Patria pun percaya dengan ucapan Gafin.  "Kabar istri saya baik," jawab Patria.."Pak Patria anda adalah pria yang beruntung bisa memiliki wanita yang tidak hanya cantik dari penampilannya saja, akan tetapi anda memilih seorang istri yang berhati mulia." Puji Gafin untuk Patria. 


"Terimakasih atas pujiannya," balas Patria sambil tersenyum. Ada rasa banga dalam hatinya Patria.


"Pak Patria, jagalah istri anda dengan baik." Pesan Gafin kepada Patria.


"Pak Gafin tak perlu mengingatkan saya soal itu, tentu saja saya akan menjaga istri saya dengan baik." Jawab Patria tegas. "Pak Patria,saya sebenarnya mengetahui kalau anda adalah suami dari ibu Agreta, itu di karena istri anda sering kali menyebut nama anda sebagai suaminya." Sekali lagi Gafin mengungkapkan ke kekagumannya terhadap Agreta.

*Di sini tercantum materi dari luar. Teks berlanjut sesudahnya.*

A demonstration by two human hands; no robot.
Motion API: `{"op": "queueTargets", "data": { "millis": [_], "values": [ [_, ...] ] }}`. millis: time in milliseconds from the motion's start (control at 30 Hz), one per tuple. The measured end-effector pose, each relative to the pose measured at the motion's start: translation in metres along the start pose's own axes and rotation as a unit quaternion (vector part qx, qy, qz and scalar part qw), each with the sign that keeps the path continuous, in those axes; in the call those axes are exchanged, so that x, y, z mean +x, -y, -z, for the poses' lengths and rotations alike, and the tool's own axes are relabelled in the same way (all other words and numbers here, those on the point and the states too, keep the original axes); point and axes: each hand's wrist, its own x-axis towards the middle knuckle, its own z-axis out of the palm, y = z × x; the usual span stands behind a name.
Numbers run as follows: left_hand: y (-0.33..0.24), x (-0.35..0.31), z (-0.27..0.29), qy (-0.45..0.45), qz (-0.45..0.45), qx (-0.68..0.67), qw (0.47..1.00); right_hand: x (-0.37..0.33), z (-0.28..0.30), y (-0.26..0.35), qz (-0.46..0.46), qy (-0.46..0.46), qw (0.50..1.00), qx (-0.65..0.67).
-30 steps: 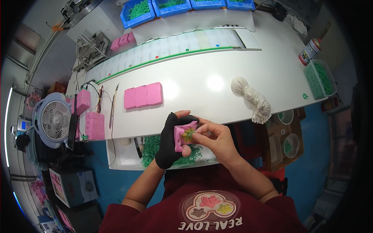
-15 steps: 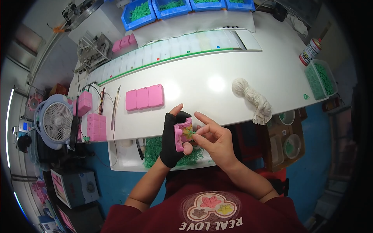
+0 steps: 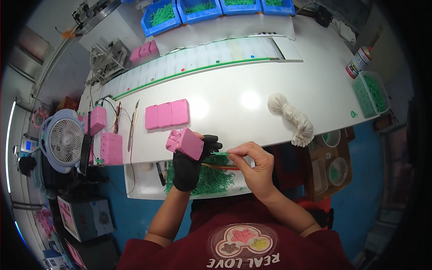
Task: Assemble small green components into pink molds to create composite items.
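Observation:
My left hand (image 3: 186, 171), in a black glove with bare fingertips, is closed around a pink mould block (image 3: 185, 144) and tilts it over the table's front edge. The block's hollowed end faces away to the left. To the right of it, my right hand (image 3: 254, 164) is bare and pinches a small green moulded piece (image 3: 220, 153) between thumb and fingertips, apart from the block. Below both hands, a heap of similar green pieces (image 3: 202, 181) lies in a white drawer-like tray (image 3: 135, 182).
Three pink blocks (image 3: 167, 114) lie in a row on the white table (image 3: 225, 99). A bundled white cloth (image 3: 291, 119) is at the right, tweezers (image 3: 133, 126) and a fan (image 3: 66, 140) at the left. Blue bins (image 3: 200, 12) of green pieces stand at the back.
My left hand has moved left and turned the pink mould block over, so its coloured hollow no longer shows. The green piece, held in my right hand, is now away from the block.

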Motion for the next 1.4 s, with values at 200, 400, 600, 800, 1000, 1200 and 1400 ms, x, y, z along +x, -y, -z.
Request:
{"op": "queueTargets", "data": {
  "millis": [200, 400, 600, 800, 1000, 1200, 1400],
  "values": [
    [-0.001, -0.002, -0.005, 0.003, 0.008, 0.048, 0.999, 0.001, -0.002, -0.006, 0.043, -0.024, 0.998, -0.046],
    [0.004, -0.005, 0.001, -0.008, -0.003, 0.011, 1.0, 0.001, -0.001, -0.007, 0.034, -0.022, 0.998, -0.048],
    [0.006, -0.005, 0.003, -0.02, -0.003, 0.009, 1.0, 0.0, 0.001, -0.006, 0.034, -0.021, 0.998, -0.053],
    [-0.003, -0.004, -0.01, -0.06, 0.004, -0.09, 0.994, 0.002, 0.002, -0.006, 0.025, -0.021, 0.998, -0.058],
    [-0.002, 0.0, -0.002, -0.121, 0.047, 0.011, 0.992, 0.004, 0.005, -0.009, 0.015, -0.032, 0.998, -0.052],
    [0.003, -0.001, 0.007, -0.121, 0.016, 0.05, 0.991, 0.007, 0.006, -0.009, 0.012, -0.033, 0.998, -0.053],
    [0.003, -0.001, 0.009, -0.144, 0.023, 0.061, 0.988, 0.009, 0.008, -0.009, 0.012, -0.039, 0.998, -0.054]
  ]
}}
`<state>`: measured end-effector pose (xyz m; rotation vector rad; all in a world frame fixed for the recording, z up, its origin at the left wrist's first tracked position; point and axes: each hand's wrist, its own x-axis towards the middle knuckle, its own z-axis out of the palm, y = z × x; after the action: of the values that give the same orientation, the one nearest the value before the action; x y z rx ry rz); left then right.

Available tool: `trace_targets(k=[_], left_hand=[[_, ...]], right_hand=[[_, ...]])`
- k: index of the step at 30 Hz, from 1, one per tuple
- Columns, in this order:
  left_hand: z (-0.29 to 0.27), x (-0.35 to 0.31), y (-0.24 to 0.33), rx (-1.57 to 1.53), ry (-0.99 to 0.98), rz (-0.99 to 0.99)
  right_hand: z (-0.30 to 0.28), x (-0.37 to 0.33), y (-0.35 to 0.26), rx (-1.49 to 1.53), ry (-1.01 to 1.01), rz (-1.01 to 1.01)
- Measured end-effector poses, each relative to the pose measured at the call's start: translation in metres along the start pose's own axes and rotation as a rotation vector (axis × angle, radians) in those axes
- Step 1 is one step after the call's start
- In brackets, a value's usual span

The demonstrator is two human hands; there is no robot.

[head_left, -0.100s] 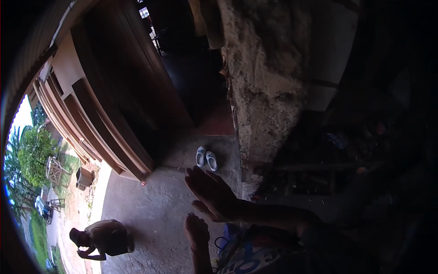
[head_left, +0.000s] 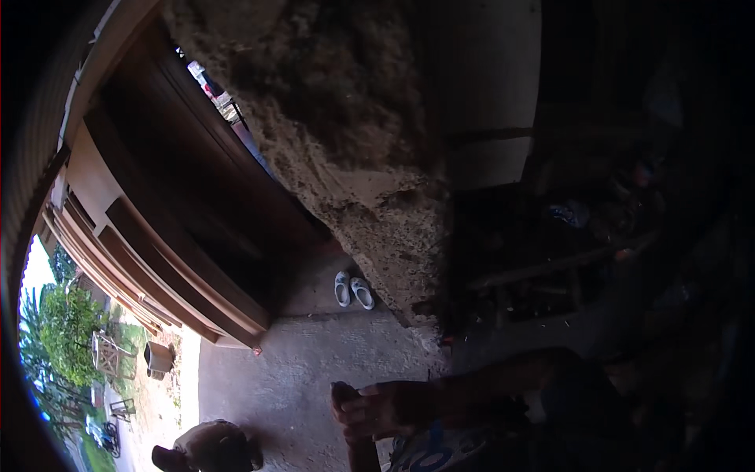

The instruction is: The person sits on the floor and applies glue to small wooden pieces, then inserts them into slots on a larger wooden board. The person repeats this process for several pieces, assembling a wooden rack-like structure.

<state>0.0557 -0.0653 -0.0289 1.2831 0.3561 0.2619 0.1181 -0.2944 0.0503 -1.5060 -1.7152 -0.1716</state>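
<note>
My right hand [head_left: 393,407] reaches in from the right and lies bent over my left hand [head_left: 342,395], its fingers curled round it. The left forearm comes up from the lower edge. Most of the left hand's fingers are hidden under the right one, and the light on both is dim. No object shows between the two hands. Just below them is a shirt [head_left: 436,448] with a blue print. Beyond the hands, a pair of white clogs [head_left: 362,293] stands on the concrete floor [head_left: 299,370] by a doorway.
A rough wall [head_left: 370,197] rises beyond the hands. Long wooden boards [head_left: 157,259] lean at the left. Another person [head_left: 216,447] is low down at the lower left, partly cut off. A dark rack [head_left: 543,275] with blurred items stands at the right. Outside are a bucket-like container [head_left: 159,358] and a motorcycle [head_left: 102,436].
My right hand, stretched out flat and apart before, has come down onto my left hand and curled round it. The view has shifted, and the other person appears lower.
</note>
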Motion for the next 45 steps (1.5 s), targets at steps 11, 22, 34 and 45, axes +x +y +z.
trace_targets(k=[11,22,34,45], left_hand=[[0.322,0.008,0.077,0.315,0.248,1.175],[0.433,0.057,0.081,0.540,0.589,1.327],[0.463,0.034,0.078,0.637,0.798,1.297],[0.455,0.012,0.071,0.668,0.939,1.232]], right_hand=[[-0.097,-0.340,-0.001,-0.005,0.010,1.282],[-0.220,-0.461,0.084,-0.685,-0.233,0.844],[-0.388,-0.429,0.128,-0.396,0.099,0.899],[-0.630,-0.166,0.151,-0.132,0.625,0.336]])
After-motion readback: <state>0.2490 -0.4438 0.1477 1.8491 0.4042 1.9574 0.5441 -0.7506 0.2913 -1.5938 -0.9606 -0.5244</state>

   Hati Patria semakin merasa senang, karena meskipun dirinya tak pernah datang ke acara amal di yayasan kasih ternyata istri tercintanya sering kali menyebut namanya. Hari Patria semakin percaya bahwa istrinya Agreta adalah istri yang setia. 


    Setiap kalimat yang terucap dari mulut Gafin merupakan pujian untuk Agreta. Istri dari Patria.


"Pak Patria,saya mengerti mengapa anda mengajak saya untuk berbicara dua mata di ruang kerja anda." sambung Gafin. "Sekali lagi maaf pak Patria, apakah anda masih berhubungan dengan wanita itu?" tanya Gafin spontan.


Patria terdiam sejenak mendengar ucapan dari Gafin. "Apakah Anda  benar-benar mengenal Anggie?" tanya Patria, sambil menatap Gafin  dengan kedua alisnya telah menyatu.